Exercise prompt
The required output is the lines below from the line containing "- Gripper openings" to the line containing "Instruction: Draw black", inclusive, retyped exactly. No other lines belong in it.

Input material
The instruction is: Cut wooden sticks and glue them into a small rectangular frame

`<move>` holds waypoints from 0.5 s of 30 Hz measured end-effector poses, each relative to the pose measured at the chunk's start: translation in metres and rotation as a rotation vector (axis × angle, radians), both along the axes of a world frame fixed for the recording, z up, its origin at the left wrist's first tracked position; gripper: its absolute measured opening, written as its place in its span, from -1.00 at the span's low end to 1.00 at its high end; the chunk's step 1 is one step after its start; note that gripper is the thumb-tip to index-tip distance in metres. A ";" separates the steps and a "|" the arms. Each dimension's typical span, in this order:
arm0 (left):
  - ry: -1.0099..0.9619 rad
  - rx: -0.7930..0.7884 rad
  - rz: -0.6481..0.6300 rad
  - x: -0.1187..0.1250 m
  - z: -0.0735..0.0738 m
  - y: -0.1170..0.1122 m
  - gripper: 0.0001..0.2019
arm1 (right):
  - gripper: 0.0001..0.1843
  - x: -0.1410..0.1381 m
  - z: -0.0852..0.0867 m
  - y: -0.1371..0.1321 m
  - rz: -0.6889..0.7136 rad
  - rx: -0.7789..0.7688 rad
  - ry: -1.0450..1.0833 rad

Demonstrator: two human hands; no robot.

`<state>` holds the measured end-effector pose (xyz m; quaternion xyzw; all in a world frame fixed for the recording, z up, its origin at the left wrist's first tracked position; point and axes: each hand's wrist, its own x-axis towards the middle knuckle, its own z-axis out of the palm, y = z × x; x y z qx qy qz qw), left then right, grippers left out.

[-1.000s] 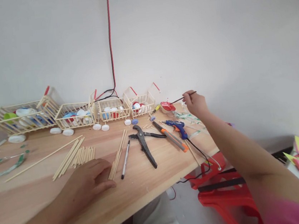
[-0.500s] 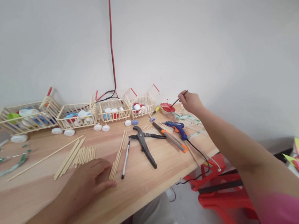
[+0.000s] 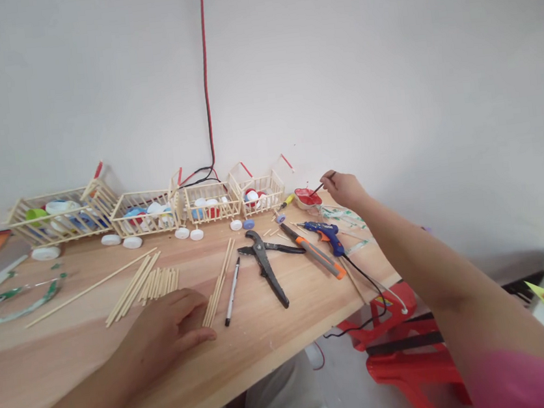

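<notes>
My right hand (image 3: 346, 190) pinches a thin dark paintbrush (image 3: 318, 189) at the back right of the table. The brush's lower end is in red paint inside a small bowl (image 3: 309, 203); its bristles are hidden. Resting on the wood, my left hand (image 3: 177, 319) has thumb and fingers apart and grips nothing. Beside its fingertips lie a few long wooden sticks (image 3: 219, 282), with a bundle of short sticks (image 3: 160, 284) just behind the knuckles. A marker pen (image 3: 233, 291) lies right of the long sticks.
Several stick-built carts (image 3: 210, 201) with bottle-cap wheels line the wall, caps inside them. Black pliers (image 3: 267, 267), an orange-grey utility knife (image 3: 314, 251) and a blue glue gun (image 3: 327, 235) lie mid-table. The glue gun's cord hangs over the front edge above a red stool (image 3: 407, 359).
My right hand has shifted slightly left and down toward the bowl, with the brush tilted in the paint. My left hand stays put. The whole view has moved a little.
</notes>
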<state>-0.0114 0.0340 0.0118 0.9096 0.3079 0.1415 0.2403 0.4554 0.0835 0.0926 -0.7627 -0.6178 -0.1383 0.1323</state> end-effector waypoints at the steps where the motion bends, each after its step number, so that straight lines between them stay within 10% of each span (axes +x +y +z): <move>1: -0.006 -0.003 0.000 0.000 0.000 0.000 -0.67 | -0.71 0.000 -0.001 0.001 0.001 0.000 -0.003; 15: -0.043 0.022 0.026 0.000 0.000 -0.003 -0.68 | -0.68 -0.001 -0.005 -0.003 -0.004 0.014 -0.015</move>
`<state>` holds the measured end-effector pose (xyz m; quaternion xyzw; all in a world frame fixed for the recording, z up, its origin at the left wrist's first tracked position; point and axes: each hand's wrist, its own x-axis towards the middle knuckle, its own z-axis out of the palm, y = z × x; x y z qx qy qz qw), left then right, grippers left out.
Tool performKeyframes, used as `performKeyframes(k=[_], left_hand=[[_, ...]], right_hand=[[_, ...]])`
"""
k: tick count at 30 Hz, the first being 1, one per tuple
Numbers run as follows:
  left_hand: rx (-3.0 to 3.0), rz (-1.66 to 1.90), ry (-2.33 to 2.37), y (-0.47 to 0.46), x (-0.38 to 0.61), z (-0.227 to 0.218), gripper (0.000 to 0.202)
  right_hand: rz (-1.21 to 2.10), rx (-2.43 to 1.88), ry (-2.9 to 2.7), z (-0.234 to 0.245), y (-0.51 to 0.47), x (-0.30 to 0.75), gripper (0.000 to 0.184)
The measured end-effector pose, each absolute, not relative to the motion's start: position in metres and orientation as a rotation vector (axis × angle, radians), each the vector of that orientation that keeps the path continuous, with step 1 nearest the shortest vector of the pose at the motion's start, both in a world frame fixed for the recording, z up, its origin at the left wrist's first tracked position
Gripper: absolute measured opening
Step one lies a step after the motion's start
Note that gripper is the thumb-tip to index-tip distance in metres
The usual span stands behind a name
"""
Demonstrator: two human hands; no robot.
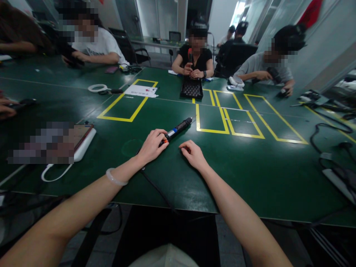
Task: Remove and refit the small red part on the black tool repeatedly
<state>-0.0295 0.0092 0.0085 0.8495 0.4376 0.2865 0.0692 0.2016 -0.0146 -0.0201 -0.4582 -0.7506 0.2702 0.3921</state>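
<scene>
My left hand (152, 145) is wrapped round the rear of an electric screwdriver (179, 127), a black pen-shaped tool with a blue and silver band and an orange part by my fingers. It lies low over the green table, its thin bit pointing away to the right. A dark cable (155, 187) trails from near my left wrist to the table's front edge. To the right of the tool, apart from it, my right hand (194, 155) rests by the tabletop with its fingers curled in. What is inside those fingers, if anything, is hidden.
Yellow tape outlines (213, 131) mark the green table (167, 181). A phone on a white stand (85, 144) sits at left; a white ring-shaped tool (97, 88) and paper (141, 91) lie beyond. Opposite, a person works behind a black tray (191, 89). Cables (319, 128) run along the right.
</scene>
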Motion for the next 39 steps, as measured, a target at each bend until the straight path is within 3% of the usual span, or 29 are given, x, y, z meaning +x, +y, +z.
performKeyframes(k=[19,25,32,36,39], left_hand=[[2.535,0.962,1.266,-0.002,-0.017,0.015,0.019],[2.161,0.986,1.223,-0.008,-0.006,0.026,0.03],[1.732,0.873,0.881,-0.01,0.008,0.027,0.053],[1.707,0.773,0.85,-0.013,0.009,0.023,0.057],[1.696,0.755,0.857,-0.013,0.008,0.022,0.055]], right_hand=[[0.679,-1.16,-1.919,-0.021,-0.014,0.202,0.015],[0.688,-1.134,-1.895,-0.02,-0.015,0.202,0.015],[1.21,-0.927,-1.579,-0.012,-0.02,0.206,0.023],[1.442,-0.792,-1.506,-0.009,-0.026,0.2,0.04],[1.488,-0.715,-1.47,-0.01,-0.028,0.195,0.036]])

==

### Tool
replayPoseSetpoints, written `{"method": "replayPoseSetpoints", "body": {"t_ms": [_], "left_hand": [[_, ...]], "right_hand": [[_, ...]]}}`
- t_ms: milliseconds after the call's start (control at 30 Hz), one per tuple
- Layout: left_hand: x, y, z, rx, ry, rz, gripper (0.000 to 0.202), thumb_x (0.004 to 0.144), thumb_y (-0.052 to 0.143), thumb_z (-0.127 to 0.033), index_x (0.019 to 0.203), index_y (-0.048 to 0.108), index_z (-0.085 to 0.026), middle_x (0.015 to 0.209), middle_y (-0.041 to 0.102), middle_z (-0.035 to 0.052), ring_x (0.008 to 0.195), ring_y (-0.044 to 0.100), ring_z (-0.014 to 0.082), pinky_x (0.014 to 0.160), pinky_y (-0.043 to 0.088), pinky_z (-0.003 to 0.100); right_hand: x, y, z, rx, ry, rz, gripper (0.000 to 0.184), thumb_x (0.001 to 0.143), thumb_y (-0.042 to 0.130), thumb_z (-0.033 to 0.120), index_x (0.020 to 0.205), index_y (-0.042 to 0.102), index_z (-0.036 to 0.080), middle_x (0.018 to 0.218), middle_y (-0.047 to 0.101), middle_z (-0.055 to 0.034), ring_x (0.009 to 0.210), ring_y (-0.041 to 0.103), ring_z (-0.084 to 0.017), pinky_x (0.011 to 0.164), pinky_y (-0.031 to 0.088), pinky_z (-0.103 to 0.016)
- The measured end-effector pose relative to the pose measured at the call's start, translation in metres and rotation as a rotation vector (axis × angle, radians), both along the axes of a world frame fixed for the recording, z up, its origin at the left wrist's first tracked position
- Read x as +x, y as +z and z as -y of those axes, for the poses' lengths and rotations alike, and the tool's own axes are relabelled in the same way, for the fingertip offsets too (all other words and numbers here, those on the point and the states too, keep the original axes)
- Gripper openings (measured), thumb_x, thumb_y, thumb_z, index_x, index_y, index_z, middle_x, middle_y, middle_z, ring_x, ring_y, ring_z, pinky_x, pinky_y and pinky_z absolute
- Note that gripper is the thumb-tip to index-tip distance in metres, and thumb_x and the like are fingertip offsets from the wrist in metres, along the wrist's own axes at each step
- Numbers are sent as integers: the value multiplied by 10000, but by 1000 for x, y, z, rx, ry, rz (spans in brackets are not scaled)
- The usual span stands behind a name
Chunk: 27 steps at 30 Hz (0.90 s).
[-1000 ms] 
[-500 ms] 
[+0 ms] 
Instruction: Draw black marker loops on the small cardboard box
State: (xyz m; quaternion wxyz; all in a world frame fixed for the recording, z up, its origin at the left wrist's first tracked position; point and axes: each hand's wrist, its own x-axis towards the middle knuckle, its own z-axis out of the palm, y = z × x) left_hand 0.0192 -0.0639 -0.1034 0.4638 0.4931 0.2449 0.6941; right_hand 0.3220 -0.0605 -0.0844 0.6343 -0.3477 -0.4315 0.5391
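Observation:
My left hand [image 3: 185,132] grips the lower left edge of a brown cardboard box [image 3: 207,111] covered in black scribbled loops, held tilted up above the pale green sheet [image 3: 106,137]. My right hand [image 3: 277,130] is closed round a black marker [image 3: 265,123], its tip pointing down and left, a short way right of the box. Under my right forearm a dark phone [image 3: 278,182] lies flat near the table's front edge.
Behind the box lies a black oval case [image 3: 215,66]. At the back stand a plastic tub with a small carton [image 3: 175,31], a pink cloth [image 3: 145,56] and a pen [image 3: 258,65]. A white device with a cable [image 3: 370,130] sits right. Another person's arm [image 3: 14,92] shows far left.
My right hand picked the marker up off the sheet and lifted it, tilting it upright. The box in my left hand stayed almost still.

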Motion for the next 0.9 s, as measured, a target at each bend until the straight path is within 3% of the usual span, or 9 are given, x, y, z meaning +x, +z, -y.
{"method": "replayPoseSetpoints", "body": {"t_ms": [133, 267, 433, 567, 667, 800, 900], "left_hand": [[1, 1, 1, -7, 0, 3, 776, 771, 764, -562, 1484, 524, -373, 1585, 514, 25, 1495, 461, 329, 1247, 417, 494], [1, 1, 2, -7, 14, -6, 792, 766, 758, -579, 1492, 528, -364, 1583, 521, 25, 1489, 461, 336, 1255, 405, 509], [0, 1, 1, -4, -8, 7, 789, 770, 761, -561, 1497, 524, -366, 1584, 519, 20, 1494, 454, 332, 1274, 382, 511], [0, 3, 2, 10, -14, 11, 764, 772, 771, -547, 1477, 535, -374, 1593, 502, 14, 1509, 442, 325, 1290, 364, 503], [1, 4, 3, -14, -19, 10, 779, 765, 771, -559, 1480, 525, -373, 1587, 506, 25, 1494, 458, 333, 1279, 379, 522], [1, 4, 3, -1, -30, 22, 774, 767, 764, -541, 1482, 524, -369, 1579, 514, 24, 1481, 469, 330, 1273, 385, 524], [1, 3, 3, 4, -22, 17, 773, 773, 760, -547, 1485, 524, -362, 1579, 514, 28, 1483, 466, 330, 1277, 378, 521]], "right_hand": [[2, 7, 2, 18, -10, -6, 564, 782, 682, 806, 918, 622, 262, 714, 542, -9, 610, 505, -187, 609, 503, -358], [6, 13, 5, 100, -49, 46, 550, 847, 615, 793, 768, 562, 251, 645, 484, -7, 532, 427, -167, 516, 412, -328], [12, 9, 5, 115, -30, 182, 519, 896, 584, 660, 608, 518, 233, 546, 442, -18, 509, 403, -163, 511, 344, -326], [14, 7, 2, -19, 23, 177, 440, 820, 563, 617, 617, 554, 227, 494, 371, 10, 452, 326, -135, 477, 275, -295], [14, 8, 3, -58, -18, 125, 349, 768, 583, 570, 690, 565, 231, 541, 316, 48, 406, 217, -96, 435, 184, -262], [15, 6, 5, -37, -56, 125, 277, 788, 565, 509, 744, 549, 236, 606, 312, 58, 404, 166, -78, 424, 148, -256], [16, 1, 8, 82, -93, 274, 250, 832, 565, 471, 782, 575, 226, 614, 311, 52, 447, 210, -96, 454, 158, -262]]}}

Reply to the exercise
- Gripper openings (measured), thumb_x, thumb_y, thumb_z, index_x, index_y, index_z, middle_x, middle_y, middle_z, ring_x, ring_y, ring_z, pinky_x, pinky_y and pinky_z absolute
- Note that gripper is the thumb-tip to index-tip distance in metres, and thumb_x and the like are fingertip offsets from the wrist in metres, along the wrist's own axes at each step
- Numbers are sent as integers: the value multiplied by 10000, but by 1000 for x, y, z, rx, ry, rz (spans in brackets are not scaled)
- The usual span stands behind a name
Chunk: 27 steps at 30 Hz (0.90 s).
[-1000 ms] 
[-500 ms] 
[+0 ms] 
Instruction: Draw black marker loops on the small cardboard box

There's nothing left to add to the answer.